### Task statement
In the listing beneath this line, copy exactly the lines starting with the one containing "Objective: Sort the" and going on through the one containing "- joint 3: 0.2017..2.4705".

### Data shown
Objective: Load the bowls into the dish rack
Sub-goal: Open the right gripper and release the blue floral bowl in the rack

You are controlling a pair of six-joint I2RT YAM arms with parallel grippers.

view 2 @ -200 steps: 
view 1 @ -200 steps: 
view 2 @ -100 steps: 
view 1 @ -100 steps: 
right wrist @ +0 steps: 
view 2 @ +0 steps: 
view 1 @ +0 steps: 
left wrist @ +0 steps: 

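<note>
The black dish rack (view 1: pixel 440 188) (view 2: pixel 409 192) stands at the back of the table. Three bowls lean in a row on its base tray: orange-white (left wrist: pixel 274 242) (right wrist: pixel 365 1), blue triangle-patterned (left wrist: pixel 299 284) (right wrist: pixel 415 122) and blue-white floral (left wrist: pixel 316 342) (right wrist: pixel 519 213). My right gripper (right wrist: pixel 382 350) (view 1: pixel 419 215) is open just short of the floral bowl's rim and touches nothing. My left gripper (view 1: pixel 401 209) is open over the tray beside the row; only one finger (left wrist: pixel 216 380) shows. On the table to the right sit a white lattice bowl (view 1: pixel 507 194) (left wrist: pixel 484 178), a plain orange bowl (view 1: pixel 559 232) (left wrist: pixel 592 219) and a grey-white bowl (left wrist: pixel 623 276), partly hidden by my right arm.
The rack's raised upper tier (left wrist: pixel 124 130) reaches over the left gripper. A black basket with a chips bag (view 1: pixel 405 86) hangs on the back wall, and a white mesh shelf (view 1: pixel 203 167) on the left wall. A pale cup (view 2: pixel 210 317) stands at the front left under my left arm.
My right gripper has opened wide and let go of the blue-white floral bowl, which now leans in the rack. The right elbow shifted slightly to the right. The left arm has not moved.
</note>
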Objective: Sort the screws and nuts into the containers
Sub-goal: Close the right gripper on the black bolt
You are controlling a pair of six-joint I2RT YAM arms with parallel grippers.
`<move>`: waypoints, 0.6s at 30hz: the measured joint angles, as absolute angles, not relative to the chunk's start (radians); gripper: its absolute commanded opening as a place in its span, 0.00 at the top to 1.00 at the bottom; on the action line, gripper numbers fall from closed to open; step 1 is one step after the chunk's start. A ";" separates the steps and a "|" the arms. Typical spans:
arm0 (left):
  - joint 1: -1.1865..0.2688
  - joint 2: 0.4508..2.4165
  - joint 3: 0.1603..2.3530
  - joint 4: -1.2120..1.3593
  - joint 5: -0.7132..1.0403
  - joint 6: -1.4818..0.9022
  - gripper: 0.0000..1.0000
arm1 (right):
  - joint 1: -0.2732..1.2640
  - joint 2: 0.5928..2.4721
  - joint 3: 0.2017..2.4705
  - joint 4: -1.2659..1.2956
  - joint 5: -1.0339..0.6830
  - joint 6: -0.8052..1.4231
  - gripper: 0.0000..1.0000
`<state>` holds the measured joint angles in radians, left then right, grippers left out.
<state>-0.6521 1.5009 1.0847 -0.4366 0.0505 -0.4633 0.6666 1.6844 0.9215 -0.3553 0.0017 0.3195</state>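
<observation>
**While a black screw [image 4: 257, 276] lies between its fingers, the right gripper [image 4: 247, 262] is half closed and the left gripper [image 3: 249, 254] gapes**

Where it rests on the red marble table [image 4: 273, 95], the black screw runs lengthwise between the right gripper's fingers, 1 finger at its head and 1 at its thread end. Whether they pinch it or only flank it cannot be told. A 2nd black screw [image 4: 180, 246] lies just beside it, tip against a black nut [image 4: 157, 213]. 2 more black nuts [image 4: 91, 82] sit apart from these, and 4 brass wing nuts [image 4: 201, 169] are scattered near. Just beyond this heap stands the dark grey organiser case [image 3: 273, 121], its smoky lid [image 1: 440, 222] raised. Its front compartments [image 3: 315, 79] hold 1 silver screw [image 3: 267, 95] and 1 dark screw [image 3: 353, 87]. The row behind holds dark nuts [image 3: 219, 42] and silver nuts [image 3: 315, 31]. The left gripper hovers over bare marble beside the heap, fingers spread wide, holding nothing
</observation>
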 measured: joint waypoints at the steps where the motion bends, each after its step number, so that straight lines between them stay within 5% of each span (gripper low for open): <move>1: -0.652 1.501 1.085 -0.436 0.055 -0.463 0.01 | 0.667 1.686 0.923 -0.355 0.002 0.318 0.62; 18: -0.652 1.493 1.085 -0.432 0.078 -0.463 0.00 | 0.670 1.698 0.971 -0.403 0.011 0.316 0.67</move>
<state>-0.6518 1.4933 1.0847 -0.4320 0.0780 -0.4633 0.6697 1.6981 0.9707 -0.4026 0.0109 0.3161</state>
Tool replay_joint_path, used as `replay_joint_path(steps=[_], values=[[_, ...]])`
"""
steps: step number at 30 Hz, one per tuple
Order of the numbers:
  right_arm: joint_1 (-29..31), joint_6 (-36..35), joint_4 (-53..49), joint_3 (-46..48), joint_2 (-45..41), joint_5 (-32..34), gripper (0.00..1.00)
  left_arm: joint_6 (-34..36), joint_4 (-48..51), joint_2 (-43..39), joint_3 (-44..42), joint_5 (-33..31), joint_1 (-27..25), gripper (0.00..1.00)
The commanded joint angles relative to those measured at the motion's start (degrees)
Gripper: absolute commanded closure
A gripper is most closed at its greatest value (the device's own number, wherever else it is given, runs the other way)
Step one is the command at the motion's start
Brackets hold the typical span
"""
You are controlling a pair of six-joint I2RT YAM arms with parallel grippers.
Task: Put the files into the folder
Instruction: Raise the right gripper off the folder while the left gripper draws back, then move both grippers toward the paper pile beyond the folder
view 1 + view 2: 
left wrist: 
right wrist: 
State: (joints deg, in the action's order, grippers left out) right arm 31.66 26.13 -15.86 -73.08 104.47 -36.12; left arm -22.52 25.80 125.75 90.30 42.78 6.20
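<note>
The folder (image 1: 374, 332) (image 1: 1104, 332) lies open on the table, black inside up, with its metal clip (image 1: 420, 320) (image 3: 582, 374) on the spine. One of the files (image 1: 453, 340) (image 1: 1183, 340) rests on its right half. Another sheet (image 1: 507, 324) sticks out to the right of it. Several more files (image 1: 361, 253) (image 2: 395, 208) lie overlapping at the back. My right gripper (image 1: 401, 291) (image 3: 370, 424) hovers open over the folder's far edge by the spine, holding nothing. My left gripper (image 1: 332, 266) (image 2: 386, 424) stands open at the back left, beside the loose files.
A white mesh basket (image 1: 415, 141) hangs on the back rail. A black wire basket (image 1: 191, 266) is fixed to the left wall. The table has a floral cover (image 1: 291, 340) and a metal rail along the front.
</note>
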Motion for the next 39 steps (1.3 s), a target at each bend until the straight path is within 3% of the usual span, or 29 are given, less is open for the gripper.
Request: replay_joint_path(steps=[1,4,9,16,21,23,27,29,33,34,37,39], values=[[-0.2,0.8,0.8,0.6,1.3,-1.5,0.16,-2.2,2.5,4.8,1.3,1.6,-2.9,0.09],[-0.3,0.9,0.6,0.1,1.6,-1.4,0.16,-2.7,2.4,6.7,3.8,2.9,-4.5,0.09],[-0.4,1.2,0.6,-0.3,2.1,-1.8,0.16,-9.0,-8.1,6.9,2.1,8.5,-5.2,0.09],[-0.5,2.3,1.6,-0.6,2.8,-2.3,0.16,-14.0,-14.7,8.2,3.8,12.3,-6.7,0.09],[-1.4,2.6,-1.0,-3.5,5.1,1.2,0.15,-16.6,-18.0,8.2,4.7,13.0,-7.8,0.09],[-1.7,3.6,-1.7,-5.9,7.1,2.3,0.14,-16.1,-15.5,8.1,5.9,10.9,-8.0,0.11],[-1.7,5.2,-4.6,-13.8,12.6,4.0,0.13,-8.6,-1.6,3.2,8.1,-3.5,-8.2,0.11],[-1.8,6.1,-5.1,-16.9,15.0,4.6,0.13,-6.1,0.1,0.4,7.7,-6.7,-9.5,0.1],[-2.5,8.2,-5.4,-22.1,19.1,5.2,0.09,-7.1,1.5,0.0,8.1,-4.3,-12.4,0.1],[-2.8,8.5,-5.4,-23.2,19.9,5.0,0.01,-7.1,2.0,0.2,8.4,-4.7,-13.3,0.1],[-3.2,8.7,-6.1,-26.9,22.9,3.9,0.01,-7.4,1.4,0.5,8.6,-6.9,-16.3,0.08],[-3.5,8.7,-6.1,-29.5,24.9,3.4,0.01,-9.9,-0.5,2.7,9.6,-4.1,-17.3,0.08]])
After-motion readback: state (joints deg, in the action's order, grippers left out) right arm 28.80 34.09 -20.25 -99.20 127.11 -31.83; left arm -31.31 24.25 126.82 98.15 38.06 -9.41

### Response to the task
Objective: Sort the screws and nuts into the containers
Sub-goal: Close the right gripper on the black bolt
You are controlling a pair of six-joint I2RT YAM arms with parallel grippers.
`<move>`: waypoints, 0.6s at 30hz: the measured joint angles, as absolute angles, not relative to the chunk's start (radians); gripper: its absolute commanded opening as a place in its span, 0.00 at the top to 1.00 at the bottom; on the action line, gripper numbers fall from closed to open; step 1 is one step after the chunk's start. A ";" separates the steps and a "|" the arms. Typical spans:
arm0 (left):
  - joint 1: -1.1865..0.2688
  - joint 2: 0.4508..2.4165
  - joint 3: 0.1603..2.3530
  - joint 4: -1.2120..1.3593
  - joint 5: -0.7132..1.0403
  - joint 6: -1.4818..0.9022
  - gripper: 0.0000..1.0000
arm1 (right):
  - joint 1: -0.2732..1.2640
  - joint 2: 0.5928..2.4721
  - joint 3: 0.2017..2.4705

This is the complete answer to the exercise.